------ COLLECTED MATERIAL

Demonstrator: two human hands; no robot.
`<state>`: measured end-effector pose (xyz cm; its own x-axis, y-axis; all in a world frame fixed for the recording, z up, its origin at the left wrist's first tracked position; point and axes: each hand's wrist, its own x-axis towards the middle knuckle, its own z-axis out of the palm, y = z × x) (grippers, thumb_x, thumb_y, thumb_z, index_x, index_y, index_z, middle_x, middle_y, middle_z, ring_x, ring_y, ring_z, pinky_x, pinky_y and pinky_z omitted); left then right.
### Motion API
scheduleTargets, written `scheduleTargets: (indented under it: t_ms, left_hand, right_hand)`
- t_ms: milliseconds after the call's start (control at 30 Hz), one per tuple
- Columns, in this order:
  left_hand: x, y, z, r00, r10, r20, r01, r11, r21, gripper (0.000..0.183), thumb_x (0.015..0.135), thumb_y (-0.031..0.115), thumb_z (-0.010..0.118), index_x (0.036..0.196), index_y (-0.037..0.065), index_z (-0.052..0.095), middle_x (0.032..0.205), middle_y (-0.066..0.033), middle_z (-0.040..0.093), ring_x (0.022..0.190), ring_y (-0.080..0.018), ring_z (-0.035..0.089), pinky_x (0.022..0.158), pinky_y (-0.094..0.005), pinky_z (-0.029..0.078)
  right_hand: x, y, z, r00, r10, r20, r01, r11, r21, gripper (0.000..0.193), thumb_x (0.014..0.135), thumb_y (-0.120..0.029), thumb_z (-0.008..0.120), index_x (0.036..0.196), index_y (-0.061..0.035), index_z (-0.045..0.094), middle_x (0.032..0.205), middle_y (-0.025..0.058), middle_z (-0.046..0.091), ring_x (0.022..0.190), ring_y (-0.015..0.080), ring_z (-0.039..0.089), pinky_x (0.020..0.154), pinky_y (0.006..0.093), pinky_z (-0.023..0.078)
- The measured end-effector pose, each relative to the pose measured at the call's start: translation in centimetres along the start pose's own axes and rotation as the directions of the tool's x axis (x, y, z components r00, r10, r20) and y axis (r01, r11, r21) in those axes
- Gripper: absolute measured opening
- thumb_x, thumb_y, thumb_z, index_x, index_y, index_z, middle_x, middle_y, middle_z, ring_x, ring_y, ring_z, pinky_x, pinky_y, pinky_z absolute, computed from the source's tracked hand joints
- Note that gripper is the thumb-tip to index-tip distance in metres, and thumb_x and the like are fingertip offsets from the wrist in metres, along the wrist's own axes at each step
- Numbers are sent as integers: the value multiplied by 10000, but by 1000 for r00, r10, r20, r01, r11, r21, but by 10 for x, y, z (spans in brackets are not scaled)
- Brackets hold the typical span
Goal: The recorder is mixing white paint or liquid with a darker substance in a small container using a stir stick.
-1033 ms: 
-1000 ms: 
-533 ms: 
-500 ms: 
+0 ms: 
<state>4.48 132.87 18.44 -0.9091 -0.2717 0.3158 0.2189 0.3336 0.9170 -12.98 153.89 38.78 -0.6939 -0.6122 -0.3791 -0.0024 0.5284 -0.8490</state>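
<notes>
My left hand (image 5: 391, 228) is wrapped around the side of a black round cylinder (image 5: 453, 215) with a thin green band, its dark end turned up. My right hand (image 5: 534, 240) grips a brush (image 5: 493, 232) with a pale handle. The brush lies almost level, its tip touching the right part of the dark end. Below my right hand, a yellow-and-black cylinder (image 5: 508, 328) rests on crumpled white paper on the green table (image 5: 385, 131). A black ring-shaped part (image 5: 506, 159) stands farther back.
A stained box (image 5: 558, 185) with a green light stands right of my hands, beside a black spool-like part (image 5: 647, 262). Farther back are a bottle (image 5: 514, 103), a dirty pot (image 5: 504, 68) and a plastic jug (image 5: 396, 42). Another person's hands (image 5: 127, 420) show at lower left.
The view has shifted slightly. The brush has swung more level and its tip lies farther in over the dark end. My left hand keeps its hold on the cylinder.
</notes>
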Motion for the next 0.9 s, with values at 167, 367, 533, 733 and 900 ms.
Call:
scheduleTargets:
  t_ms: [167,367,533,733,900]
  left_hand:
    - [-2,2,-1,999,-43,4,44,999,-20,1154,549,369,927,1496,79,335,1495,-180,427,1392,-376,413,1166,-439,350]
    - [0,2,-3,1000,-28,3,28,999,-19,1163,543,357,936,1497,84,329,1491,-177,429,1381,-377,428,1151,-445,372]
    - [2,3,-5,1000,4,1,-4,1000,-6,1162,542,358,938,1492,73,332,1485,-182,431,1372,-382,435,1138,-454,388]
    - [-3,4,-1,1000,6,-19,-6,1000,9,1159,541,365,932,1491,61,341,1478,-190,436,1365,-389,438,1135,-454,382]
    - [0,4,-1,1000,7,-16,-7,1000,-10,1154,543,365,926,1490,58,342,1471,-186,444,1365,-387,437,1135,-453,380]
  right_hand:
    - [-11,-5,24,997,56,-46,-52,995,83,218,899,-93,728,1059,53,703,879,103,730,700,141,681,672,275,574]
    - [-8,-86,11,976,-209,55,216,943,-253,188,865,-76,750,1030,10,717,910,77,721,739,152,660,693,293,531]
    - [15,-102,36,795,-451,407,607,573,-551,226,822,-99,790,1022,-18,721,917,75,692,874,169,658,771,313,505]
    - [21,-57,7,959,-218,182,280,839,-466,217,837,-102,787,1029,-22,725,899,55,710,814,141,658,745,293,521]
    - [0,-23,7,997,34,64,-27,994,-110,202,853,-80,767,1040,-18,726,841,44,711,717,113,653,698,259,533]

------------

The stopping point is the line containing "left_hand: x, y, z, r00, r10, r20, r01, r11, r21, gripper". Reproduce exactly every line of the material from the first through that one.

Demonstrator: two human hands; no robot.
`<state>`: measured end-effector pose (xyz cm; its own x-axis, y-axis; all in a world frame fixed for the recording, z up, its origin at the left wrist's first tracked position; point and axes: each hand's wrist, its own x-axis towards the middle knuckle, its own z-axis out of the palm, y = z × x) (grippers, thumb_x, thumb_y, thumb_z, index_x, index_y, index_z, middle_x, middle_y, middle_z, ring_x, ring_y, ring_z, pinky_x, pinky_y and pinky_z omitted); left then right.
### Motion API
scheduleTargets, written `scheduleTargets: (indented under it: t_ms, left_hand, right_hand)`
- t_ms: milliseconds after the call's start (control at 30 Hz), one per tuple
- Columns, in this order:
  left_hand: x, y, z, r00, r10, r20, r01, r11, r21, gripper (0.000..0.183), thumb_x (0.015..0.135), thumb_y (-0.031..0.115), thumb_z (-0.010..0.118), index_x (0.036..0.196), index_y (-0.037..0.065), index_z (-0.052..0.095), middle_x (0.032..0.205), middle_y (-0.066..0.033), middle_z (-0.040..0.093), ring_x (0.022..0.190), ring_y (-0.080..0.018), ring_z (-0.035..0.089), pinky_x (0.022..0.158), pinky_y (-0.094..0.005), pinky_z (-0.029..0.078)

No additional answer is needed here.